Macdonald knew that Thorn had read Chadron's intentions right. He nodded, to let him know that he understood the cattleman's motives.

"Well, don't you run me off to no private rope party, neither, Macdonald, for I can tell you things that many a man'd pay me big money to keep my mouth shut on."

"You'll have a chance, Thorn."

"But I want it done in the right way, so's I'll git the credit and the fame."

Macdonald was surprised to find this man, whose infamous career had branded him as the arch-monster of modern times, so vain and garrulous. He could account for it by no other hypothesis than that much killing had indurated the warped mind of the slayer until the taking of a human life was to him a commonplace.

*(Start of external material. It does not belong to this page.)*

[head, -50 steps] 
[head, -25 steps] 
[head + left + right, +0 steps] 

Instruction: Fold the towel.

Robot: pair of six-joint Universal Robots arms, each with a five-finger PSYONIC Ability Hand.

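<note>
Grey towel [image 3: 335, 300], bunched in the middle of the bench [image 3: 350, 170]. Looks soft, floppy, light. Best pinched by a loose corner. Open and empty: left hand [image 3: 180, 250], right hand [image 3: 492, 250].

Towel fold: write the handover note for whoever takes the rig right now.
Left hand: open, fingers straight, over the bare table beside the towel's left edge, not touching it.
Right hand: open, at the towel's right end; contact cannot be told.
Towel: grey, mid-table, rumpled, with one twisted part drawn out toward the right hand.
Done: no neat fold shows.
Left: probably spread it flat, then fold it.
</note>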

He was not capable of remorse, any more than he had been disposed to pity. He was not a man, only the blighted and cursed husk of a man, indeed, but doubly dangerous for his irresponsibility, for his atrophied small understanding.

Twenty miles lay between the prisoner and the doubtful security of the jail at Meander, and most of the distance was through the grazing lands within Chadron's bounds. On the other hand, it was not more than twelve miles to his ranch on the river. He believed that he could reach it before Chadron could raise men to stop him and take the prisoner away.

Once home with Thorn, he could raise a posse to guard him until the sheriff could be summoned. Even then there was no certainty that the prisoner ever would see the inside of the Meander jail, for the sheriff of that county was nothing more than one of Chadron's cowboys, elevated to office to serve the unrighteous desires of the men who had put him there.

But Macdonald was determined that there should be no private rope party for Thorn, neither at the hands of the prisoner's employers nor at those of the outraged settlers. Thorn must be brought to trial publicly, and the story of his employment, which he appeared ready enough to tell for the "glory" in it, must be told in a manner that would establish its value.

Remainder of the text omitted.